* [DATA EXTRACT]:
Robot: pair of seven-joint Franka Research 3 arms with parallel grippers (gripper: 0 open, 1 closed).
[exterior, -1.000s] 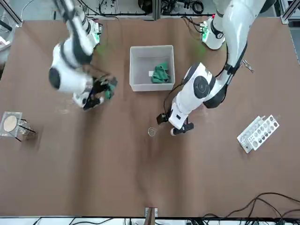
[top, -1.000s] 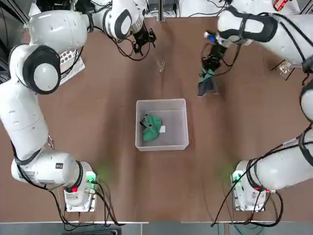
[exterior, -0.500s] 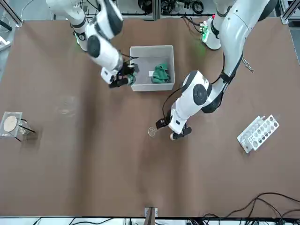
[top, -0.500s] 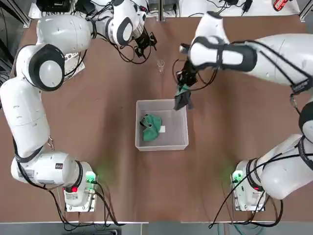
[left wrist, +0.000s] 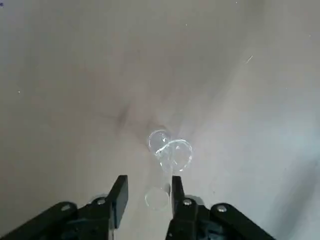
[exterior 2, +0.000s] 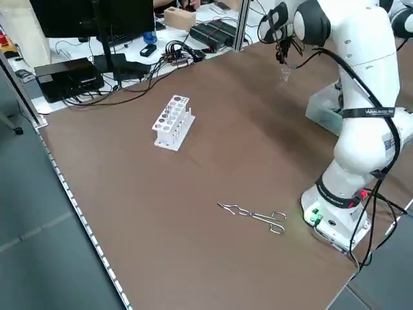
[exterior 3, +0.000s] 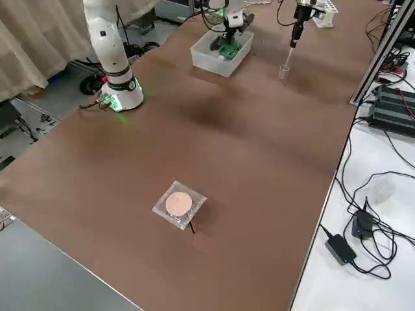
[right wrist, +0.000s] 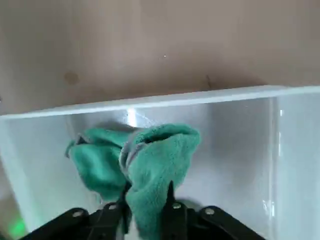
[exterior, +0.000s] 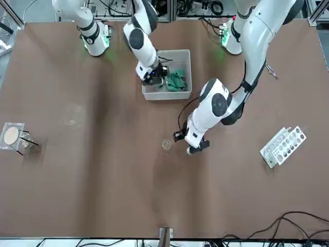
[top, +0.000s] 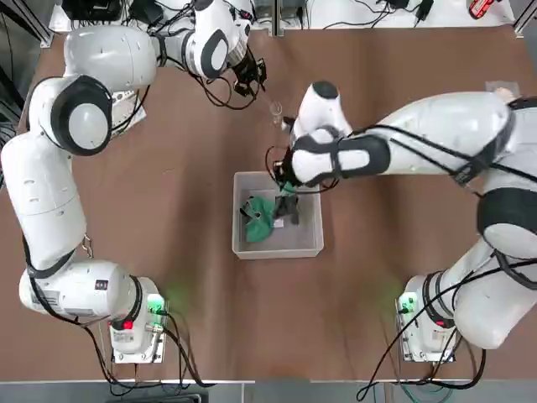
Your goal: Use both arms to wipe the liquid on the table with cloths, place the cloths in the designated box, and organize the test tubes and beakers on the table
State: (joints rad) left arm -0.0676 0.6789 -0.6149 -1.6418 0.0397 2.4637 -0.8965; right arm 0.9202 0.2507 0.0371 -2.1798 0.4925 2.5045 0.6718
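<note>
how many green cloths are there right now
2. One cloth lies on the floor of the box. The other cloth hangs inside the box, pinched in the right gripper. Nothing suggests another is hidden.

1. The right arm reaches across toward the table's middle, its wrist bent downward.
2. The right gripper hangs fingers-down, the fingers pinched together on green fabric.
3. The left arm stretches to the far side of the table, forearm curving inward.
4. The left gripper points down with its fingers parted.
</note>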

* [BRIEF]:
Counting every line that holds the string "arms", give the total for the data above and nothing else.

* [TASK RESPONSE]:
2